TASK: Copy exactly the lines from the start of the data below through the one that carries "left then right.", and only those.

----- RECORDED INFORMATION

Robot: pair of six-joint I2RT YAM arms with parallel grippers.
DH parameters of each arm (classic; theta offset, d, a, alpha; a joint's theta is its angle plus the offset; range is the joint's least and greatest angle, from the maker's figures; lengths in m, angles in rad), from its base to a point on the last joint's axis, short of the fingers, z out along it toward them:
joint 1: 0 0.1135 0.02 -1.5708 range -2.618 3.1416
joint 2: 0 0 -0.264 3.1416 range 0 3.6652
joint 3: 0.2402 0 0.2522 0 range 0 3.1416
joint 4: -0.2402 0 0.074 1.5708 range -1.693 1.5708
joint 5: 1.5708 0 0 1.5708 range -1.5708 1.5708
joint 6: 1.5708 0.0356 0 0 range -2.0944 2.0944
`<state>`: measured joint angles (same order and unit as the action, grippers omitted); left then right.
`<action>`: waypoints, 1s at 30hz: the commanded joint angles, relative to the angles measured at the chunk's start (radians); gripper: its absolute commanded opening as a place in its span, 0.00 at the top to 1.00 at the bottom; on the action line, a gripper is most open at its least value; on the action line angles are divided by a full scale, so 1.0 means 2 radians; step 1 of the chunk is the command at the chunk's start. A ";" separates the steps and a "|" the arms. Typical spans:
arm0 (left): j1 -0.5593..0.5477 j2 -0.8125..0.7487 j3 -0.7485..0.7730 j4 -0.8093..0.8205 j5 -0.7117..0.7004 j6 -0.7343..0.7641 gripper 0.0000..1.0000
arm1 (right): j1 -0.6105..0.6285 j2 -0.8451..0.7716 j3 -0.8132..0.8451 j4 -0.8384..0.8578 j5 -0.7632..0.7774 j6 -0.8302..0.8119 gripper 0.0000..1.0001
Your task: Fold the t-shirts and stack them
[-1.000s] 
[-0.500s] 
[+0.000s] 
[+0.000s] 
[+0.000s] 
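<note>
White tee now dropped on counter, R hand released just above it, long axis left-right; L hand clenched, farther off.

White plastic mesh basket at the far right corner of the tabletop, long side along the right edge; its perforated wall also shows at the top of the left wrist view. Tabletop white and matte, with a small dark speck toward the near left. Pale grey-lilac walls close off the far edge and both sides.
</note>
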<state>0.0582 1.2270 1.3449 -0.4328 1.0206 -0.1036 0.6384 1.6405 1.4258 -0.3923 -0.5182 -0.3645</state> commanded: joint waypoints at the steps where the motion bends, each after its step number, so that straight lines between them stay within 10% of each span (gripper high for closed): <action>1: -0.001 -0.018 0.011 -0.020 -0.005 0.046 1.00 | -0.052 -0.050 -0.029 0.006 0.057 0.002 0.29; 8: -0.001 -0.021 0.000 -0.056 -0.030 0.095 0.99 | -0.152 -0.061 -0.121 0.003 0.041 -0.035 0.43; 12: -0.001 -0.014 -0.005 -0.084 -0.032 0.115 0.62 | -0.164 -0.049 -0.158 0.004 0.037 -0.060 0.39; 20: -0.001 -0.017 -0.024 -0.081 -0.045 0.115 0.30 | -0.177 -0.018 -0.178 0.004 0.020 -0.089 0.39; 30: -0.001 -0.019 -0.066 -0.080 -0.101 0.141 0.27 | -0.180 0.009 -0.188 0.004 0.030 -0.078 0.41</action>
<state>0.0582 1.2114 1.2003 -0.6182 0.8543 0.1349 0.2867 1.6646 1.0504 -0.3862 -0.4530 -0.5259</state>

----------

SOLUTION:
Robot: pair of six-joint I2RT YAM arms with parallel grippers.
DH parameters of each arm (classic; theta offset, d, a, alpha; a joint's theta is its angle plus the offset; range is the joint's least and greatest angle, from the maker's figures; lengths in m, angles in rad), from its base to a point on the last joint's axis, short of the fingers, z out along it toward them:
joint 1: 0 0.1135 0.02 -1.5708 range -2.618 3.1416
joint 2: 0 0 -0.264 3.1416 range 0 3.6652
joint 3: 0.2402 0 0.2522 0 range 0 3.1416
joint 4: -0.2402 0 0.074 1.5708 range -1.693 1.5708
joint 5: 1.5708 0 0 1.5708 range -1.5708 1.5708
joint 6: 1.5708 0.0356 0 0 range -2.0944 2.0944
`<state>`: measured joint angles (same order and unit as the action, grippers omitted); left then right.

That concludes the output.